Problem to solve: Output the listing exactly, leaving nothing out.

Data section:

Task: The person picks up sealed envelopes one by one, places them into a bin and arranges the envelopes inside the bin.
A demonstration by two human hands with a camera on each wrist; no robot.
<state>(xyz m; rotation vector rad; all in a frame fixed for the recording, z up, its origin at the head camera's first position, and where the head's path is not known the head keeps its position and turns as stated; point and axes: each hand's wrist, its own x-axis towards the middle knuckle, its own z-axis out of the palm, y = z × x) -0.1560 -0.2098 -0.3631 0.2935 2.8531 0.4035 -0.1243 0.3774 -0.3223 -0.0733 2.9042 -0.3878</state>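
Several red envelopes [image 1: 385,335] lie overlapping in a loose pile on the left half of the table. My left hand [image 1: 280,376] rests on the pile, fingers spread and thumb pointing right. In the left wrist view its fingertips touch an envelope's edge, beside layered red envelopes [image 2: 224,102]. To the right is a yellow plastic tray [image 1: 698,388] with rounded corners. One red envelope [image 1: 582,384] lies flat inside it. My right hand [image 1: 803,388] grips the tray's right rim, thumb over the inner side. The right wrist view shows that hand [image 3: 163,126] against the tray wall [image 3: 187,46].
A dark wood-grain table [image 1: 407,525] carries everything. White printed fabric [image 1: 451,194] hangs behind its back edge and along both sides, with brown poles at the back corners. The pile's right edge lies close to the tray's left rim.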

Written solution:
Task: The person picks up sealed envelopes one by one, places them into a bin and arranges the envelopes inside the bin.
A demonstration by two human hands with a camera on each wrist; no robot.
<state>(xyz m; rotation vector rad; all in a frame fixed for the recording, z up, its origin at the head camera's first position, and where the head's path is not known the head keeps its position and turns as stated; point and axes: each hand's wrist, its own x-axis towards the middle knuckle, its own z-axis out of the palm, y = z × x) -0.1560 -0.2098 -0.3631 0.2935 2.8531 0.4035 -0.1243 0.3774 -0.3223 -0.0733 2.9042 -0.3878</state>
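Several red envelopes [image 1: 385,335] lie overlapping in a loose pile on the left half of the table. My left hand [image 1: 280,376] rests on the pile, fingers spread and thumb pointing right. In the left wrist view its fingertips touch an envelope's edge, beside layered red envelopes [image 2: 224,102]. To the right is a yellow plastic tray [image 1: 698,388] with rounded corners. One red envelope [image 1: 582,384] lies flat inside it. My right hand [image 1: 803,388] grips the tray's right rim, thumb over the inner side. The right wrist view shows that hand [image 3: 163,126] against the tray wall [image 3: 187,46].
A dark wood-grain table [image 1: 407,525] carries everything. White printed fabric [image 1: 451,194] hangs behind its back edge and along both sides, with brown poles at the back corners. The pile's right edge lies close to the tray's left rim.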

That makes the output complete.